Using an Object Detection Model with A Classifier


Screenshot alwaysAi team

Why use an object detection model with a classification model?

There are many situations where it is helpful to add a classification layer to an application using object detection. For instance, if you already have an app that detects people, you could add a model that classifies the gender of a detected individual. Or, as I will show in this tutorial, you could classify the detected individual in terms of an age range. Both applications would be useful for any situation that wants to track demographics.

In this tutorial I will demonstrate how to easily add a classification model to a starter app from alwasyAI that already uses a detection model with a few lines of code. All of the finished code from this tutorial is available on GitHub.

Set up

  1. An alwaysAI account (it’s free!)
  2. alwaysAI set up on your machine
  3. A text editor such as sublime or an IDE such as PyCharm, both of which offer free versions, or whatever else you prefer to code in

Please see the alwaysAI blog for more background on computer vision, developing models, how to change models, and more.

Getting started

After you have your account and have set up your developer environment, you need to download the starter apps; do so by using this link before proceeding with the rest of the tutorial. 

With the starter applications downloaded, you can begin to modify an existing starter app to use two object detection models. The app that was modified for this tutorial was the object detector app, so cd into the starter apps folder and then into the realtime_object_detector folder. 

$ cd ./alwaysai-starter-apps/realtime_object_detector

The object detection model that is used by default in the realtime_object_detector starter app is alwaysai/mobilenet_ssd, but we are going to change this to the detection model alwaysai/res10_300x300_ssd_iter_14000, which identifies human faces; since we will be classifying by age, this is a well-suited detection model. The classification model, alwaysai/agenet will classify people that were detected by alwaysai/res10_300x300_ssd_iter_14000 into age ranges of:  0-2, 4-6, 8-12, 15-20, 25-32, 38-43, 48-53, and 60-100 years old.

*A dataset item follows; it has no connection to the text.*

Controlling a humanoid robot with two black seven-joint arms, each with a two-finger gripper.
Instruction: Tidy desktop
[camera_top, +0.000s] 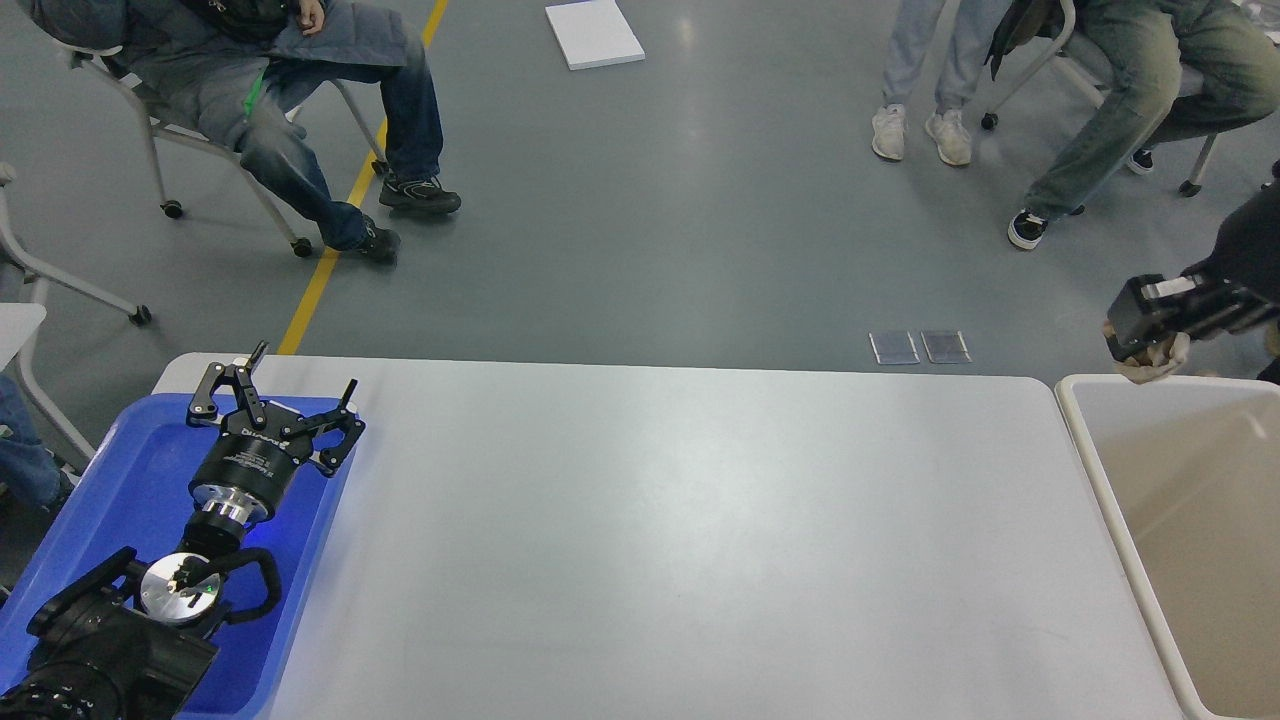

Since we added two new models to the app, we will need to add both of these models to our app environment. Make sure you are in the folder for the app being developed and then run these commands in your terminal:

 $ aai app models add alwaysai/agenet

$ aai app models add alwaysai/ares10_300x300_ssd_iter_140000

Now, since we are no longer using the default object detection model that was originally used with the realtime_object_detector, we are going to remove the model alwaysai/mobilenet_ssd from the app environment to reduce the overall app size. Do this by typing the following command into the command line:

$ aai app models remove alwaysai/mobilenet_ssd

NOTE: You can easily change any model by following the ‘Changing the Computer Vision Model’ documentation.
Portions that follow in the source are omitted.